Sobre o abuso cada vez mais descarado de ultrassonografias na gravidez:

Não existe NENHUMA base científica para justificar essa barbárie ultrassônica. Isso é uma mistura de capitalismo abusivo com ignorância ancorada na insegurança. Esta insegurança, por sua vez, é produzida pela cultura e amplificada pelo discurso médico, porque os médicos se fortalecem e empoderam quanto mais alienada e assustada estiver uma gestante.

Todos ganham: médicos, clínicas, especialistas, enfermeiras, hospitais, indústria farmacêutica e de equipamentos (a que mais lucra) e a medicina como biopoder. Só perdem mães, bebês e a sociedade. Justo, não lhes parece?

É um absurdo. Cada vez que um médico chefe ou um gestor estabelece esse protocolo insensato e sem embasamento o seu Toshiba e o seu Siemens abrem uma garrafa de Champagne Moet Chandon e caem na gargalhada.

Quando uma mulher chora ao ver seu bebê no aparelho de ultrassom ela quase sempre chora de alívio, e não de emoção. O trabalho de destruir sua autoconfiança como mulher e gestante a leva a depender das máquinas para construir uma segurança que a medicina e a cultura retiram dela.
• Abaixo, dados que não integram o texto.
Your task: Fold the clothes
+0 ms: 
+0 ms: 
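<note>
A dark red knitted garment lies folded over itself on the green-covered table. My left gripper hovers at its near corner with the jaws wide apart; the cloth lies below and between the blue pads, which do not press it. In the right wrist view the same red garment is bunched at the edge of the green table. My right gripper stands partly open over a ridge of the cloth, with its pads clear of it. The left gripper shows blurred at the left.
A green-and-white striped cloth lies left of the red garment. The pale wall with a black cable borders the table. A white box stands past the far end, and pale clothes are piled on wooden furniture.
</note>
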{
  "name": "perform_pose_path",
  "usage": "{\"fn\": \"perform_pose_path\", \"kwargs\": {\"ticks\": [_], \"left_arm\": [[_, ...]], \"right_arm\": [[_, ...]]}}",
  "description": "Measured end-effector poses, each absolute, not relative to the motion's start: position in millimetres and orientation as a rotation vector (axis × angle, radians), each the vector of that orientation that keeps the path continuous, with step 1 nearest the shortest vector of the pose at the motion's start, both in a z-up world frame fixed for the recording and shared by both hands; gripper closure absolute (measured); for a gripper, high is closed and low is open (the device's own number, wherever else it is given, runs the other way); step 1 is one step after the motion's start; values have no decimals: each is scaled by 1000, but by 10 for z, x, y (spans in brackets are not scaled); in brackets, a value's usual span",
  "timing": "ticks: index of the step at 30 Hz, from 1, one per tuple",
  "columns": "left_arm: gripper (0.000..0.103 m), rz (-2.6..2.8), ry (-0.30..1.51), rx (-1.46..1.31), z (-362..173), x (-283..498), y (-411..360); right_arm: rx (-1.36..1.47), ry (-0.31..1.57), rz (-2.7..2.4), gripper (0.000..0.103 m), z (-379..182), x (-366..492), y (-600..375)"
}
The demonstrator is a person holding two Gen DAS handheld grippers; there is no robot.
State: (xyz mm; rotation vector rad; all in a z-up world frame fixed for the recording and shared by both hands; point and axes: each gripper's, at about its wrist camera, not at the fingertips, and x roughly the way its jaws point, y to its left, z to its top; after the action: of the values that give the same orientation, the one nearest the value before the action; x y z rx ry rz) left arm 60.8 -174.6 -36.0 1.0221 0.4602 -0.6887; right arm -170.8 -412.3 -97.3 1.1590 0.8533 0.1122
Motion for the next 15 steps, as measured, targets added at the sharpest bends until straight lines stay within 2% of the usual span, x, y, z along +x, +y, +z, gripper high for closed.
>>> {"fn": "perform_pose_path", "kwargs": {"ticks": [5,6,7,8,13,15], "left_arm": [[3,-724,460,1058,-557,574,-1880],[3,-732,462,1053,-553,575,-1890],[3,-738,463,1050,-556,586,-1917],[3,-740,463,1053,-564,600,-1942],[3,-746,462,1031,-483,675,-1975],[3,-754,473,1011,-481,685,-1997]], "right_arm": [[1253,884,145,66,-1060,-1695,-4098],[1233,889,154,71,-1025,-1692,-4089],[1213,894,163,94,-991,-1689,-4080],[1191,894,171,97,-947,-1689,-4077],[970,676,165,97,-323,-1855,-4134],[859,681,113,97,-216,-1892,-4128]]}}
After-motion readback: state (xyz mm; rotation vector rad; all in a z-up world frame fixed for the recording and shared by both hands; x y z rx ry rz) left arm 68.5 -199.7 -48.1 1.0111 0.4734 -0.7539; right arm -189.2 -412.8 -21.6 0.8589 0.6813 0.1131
Peço licença para fazer uma analogia: Se houvesse um leite que fosse absolutamente igual ao leite materno sem NENHUMA diferença entre as composições, acreditas que não faria diferença alguma entre essa variedade e a natural?

Existe muito mais do que um exame em qualquer exame. Um exame, assim como o ato de amamentar carregam significados que extrapolam sua operacionalidade. Eles agem no simbólico, ultrapassando os limites de sua ação física e funcional. Dar uma mamadeira e fazer ecografias simbolizam a defectividade essencial da mulher, que precisará dos recursos outros (a tecnologia) para dar conta de suas questões fisiológicas de gestar e maternar. Esses símbolos REFORÇAM a imagem diminutiva da mulher na cultura por colocá-la como essencialmente incompetente para dar contas, por si mesma, dos seus desafios de mulher.

Não se trata de permitir ou não a realização de um exame. Nesse aspecto é igual ao abuso de cesarianas. É óbvio que existem malefícios nesses abusos e que precisam ser criticados à exaustão, mas ainda prefiro mulheres livres para tomar decisões erradas e tolas (na minha perspectiva e na da ciência). O texto não tangencia a questão de cercear escolhas, mas infere que essa “escolha” NUNCA é totalmente livre e sofre condicionamento da cultura e do médico enquanto significante. E este médico tem muito a lucrar com isso, por esta razão estas opções tem aspectos éticos relevantes.

Uma ultrassonografia expropria simbolicamente a gestação de uma mulher ao colocar esta relação intermediada por uma máquina. Tudo o que ocorre depois disso é marcado por essa intervenção invasiva, em maior ou menor grau.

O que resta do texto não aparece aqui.